Every line between the top of the data below and the line with "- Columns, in", both ends included, must be retyped exactly.
BEGIN Records for this exercise
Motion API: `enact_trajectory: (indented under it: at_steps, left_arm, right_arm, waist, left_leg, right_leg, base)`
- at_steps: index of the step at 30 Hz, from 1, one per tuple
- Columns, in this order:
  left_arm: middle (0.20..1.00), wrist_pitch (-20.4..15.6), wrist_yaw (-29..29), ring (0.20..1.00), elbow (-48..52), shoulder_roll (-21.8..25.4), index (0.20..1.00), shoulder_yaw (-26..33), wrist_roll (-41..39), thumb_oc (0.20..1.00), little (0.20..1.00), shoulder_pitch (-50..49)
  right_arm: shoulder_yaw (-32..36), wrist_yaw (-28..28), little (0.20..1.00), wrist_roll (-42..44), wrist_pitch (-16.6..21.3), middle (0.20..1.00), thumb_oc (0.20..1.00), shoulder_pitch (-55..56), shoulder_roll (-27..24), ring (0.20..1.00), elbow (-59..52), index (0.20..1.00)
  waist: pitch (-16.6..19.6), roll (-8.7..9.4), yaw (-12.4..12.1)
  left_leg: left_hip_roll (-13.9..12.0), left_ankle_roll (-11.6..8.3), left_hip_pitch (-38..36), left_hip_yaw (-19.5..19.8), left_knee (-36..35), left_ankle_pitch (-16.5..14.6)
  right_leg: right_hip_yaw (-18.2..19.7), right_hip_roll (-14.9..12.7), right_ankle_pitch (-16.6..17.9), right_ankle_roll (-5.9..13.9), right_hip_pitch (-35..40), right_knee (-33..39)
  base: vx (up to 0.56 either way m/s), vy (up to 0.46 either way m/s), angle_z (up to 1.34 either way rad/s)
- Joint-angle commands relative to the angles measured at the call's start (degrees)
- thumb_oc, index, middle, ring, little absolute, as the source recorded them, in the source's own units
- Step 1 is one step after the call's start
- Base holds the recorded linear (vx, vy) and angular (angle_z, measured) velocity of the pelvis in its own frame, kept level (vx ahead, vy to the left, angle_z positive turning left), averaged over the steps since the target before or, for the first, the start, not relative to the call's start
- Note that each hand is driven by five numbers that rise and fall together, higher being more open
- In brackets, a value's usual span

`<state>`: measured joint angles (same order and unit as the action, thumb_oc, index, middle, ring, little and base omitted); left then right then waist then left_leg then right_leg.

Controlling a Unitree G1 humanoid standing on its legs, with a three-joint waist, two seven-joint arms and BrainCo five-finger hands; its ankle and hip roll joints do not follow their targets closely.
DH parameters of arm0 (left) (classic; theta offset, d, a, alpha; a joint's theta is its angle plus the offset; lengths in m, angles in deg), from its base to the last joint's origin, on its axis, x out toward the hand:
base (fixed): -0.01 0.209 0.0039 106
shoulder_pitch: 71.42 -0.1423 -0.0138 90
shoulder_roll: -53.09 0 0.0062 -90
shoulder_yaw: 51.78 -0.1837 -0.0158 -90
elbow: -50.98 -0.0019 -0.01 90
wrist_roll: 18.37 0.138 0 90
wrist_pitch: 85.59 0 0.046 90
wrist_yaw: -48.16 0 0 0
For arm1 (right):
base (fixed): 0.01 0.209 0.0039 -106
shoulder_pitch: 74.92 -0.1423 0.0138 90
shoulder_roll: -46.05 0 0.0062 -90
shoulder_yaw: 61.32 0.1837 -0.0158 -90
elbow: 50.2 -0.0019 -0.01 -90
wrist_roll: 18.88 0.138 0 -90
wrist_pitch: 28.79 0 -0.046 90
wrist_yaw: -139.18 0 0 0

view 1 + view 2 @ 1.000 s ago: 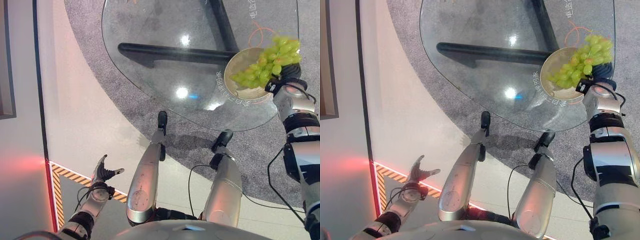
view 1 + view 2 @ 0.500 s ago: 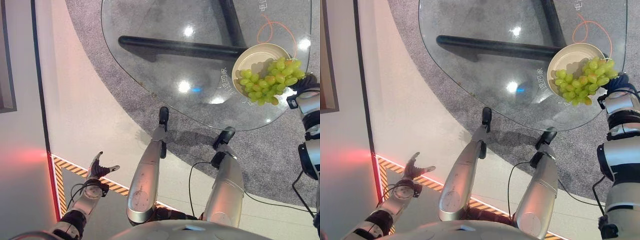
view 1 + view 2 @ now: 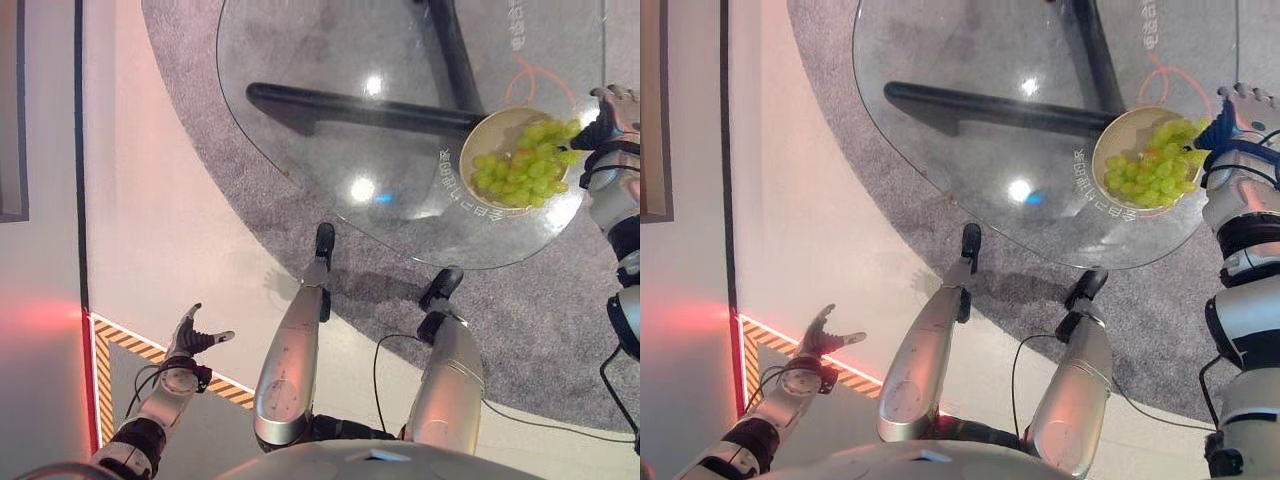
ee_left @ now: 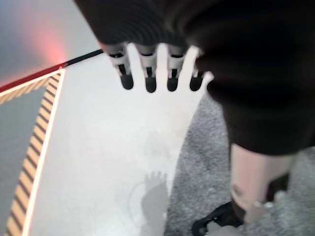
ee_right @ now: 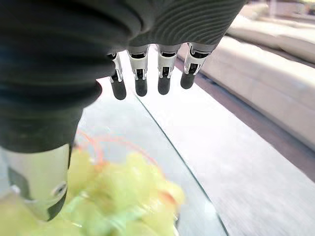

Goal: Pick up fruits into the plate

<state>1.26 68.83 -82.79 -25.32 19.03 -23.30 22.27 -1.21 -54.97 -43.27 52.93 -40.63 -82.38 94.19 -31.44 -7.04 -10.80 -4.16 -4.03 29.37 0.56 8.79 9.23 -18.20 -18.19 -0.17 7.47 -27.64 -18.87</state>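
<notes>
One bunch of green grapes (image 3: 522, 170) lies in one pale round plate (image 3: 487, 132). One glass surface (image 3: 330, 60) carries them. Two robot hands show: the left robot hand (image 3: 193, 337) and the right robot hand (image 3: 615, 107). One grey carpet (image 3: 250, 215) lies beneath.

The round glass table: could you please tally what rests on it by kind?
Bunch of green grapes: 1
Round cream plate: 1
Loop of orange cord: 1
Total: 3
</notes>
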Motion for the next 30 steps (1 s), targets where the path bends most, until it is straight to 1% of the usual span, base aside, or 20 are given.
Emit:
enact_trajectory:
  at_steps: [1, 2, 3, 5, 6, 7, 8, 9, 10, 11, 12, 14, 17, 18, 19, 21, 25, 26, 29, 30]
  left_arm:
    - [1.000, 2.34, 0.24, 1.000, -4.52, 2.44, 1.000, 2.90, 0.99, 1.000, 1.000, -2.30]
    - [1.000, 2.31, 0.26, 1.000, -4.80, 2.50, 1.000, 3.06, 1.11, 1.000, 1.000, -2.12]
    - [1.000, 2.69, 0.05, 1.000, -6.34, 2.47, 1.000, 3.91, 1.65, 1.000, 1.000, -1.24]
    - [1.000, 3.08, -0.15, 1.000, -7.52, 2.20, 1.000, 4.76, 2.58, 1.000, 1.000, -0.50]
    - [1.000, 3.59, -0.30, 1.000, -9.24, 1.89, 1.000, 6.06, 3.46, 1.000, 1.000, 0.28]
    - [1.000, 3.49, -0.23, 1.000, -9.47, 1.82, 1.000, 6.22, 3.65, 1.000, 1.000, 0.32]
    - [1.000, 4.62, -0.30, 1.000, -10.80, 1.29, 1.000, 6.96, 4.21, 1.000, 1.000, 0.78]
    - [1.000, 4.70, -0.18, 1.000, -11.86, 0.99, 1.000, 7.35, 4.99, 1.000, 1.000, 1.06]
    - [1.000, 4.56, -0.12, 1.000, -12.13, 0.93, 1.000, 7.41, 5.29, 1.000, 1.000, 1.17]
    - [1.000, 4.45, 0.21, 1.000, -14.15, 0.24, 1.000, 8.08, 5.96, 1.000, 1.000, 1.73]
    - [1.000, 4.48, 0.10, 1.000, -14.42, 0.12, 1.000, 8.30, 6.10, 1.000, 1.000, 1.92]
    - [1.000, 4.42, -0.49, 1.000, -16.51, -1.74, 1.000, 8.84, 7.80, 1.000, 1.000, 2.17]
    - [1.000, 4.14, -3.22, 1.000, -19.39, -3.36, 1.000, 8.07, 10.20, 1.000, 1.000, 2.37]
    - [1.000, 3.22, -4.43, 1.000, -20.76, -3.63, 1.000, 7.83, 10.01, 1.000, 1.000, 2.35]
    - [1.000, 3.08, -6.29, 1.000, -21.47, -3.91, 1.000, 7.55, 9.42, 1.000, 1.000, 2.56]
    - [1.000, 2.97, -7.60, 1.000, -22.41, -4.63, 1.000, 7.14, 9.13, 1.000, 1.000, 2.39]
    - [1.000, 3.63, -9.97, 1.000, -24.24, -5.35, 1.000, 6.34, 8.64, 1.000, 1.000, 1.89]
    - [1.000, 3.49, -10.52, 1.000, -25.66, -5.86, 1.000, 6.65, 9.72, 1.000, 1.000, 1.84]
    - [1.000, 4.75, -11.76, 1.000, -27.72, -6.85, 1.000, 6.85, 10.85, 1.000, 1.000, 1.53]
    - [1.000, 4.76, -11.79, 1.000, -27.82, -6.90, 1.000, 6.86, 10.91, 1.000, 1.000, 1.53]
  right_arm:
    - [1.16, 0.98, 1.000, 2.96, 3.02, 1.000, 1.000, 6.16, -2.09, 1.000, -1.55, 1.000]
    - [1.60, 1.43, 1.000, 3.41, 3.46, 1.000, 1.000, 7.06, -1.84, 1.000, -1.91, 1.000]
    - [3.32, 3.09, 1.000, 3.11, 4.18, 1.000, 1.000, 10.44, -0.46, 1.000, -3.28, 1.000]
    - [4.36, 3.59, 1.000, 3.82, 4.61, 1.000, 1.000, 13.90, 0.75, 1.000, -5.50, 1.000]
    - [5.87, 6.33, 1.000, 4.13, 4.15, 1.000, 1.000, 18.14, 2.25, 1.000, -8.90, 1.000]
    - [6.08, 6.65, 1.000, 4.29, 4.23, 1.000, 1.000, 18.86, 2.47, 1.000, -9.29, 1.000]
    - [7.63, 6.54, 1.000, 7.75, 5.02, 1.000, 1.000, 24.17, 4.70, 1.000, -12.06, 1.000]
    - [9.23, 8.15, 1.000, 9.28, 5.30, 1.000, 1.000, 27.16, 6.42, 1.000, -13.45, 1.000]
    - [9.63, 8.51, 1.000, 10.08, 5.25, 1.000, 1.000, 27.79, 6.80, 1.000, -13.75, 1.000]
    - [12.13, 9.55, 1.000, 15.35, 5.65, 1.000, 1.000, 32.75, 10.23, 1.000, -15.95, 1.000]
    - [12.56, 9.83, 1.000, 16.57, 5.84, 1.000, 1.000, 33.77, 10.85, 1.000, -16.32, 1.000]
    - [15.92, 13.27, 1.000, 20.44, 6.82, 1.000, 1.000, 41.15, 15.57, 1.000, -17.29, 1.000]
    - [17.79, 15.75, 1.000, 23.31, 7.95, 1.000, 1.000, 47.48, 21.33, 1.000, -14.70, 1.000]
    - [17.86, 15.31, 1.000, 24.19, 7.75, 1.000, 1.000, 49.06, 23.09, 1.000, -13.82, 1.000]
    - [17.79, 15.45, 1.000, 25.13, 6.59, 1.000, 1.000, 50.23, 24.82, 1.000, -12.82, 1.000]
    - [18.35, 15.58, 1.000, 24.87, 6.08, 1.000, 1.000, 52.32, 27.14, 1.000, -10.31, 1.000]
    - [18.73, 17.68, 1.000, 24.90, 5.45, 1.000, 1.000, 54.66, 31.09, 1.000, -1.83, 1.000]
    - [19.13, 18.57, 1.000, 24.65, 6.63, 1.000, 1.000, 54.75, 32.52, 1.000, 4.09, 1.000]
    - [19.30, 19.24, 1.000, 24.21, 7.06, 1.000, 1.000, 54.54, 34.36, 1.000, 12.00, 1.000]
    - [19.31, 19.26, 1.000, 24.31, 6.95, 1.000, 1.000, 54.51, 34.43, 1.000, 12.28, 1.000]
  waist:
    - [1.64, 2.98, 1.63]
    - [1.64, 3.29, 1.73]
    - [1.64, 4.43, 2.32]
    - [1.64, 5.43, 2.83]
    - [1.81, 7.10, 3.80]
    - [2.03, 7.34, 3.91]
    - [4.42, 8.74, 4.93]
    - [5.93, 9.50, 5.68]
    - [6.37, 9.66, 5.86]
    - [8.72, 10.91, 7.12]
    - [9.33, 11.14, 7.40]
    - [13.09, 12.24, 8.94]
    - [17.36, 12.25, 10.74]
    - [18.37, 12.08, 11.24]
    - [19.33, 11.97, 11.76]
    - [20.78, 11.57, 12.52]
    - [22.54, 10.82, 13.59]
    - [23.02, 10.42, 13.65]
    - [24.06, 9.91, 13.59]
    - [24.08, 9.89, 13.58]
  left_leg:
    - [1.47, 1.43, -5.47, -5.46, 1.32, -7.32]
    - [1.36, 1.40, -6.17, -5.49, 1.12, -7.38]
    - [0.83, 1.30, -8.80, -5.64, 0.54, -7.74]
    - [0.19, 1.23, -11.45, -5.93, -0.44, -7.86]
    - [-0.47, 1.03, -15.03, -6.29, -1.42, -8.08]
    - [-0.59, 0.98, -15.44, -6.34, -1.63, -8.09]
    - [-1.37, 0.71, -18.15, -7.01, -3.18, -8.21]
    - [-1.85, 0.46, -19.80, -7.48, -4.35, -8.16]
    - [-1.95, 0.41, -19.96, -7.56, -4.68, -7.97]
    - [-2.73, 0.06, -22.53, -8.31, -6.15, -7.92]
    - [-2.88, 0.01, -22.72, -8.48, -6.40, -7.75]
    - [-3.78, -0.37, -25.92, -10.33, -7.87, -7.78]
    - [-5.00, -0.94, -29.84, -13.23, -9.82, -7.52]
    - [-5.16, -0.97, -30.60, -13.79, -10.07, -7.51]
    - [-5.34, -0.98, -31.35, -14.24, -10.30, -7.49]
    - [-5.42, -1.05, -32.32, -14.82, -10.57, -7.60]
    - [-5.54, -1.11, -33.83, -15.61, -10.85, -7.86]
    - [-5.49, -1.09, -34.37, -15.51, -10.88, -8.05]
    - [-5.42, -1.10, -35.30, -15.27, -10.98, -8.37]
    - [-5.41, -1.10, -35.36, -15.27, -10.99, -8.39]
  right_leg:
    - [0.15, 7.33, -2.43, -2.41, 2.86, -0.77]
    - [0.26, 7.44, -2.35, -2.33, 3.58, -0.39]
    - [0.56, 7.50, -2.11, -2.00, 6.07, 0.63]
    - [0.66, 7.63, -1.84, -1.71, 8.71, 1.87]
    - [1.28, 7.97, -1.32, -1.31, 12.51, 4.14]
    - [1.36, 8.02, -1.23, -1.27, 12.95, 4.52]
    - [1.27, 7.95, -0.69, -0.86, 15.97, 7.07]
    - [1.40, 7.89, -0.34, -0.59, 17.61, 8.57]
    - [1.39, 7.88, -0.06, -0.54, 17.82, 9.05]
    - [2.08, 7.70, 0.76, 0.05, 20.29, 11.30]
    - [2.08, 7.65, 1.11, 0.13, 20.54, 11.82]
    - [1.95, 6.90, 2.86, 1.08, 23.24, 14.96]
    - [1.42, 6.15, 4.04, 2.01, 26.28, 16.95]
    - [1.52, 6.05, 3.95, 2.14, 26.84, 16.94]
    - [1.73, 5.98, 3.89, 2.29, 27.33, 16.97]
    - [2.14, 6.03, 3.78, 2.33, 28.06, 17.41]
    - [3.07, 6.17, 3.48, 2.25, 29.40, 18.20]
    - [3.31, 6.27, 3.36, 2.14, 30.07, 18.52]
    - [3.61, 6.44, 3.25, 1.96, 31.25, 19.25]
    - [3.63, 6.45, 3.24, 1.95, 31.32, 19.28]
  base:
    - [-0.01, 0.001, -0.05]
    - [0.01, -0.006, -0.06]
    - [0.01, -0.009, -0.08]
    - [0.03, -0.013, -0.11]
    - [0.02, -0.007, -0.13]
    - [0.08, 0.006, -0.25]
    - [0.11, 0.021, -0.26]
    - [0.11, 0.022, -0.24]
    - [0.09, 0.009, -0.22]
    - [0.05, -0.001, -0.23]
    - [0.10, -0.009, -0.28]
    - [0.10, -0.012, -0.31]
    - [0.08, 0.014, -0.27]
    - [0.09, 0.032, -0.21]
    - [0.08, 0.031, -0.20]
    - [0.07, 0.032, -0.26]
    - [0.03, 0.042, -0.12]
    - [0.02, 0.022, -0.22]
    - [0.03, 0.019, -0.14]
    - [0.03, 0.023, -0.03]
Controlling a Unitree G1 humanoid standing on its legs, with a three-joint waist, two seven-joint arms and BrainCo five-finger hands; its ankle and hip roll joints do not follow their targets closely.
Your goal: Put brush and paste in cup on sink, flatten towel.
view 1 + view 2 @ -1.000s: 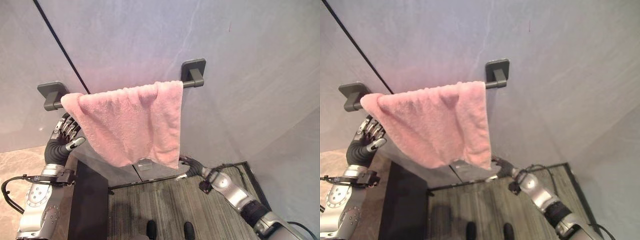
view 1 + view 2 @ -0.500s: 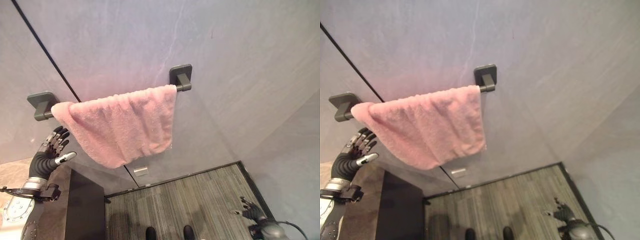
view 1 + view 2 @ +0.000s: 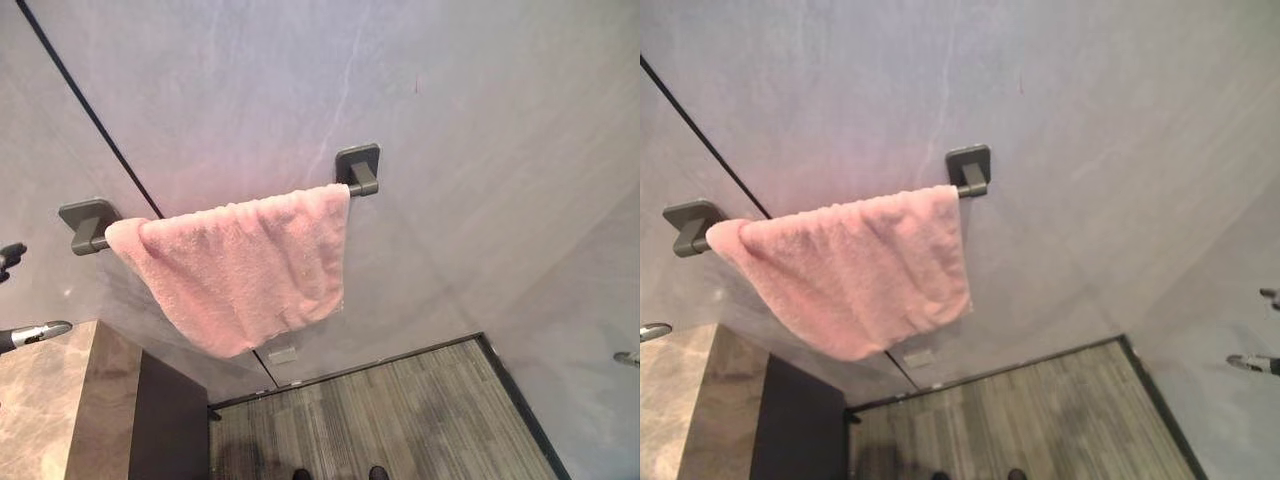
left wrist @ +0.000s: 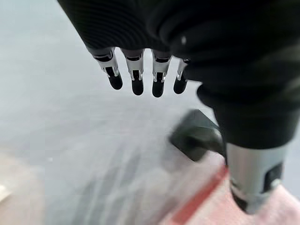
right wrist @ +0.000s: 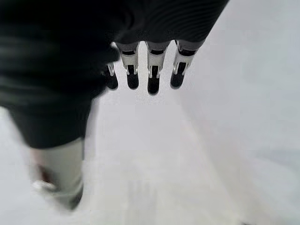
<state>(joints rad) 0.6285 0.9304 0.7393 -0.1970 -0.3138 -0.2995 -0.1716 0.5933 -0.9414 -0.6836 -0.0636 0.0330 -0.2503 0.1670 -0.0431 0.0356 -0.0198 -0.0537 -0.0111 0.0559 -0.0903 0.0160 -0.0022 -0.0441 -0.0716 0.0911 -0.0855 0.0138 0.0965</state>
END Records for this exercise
_Response to this exercise_.
Motion API: `enact_trajectory: (indented under it: at_steps, left_arm, right_arm, waist, left_leg, right_leg, base)`
- at_steps: index of the step at 30 Hz, from 1, one per tuple
- Columns, in this order:

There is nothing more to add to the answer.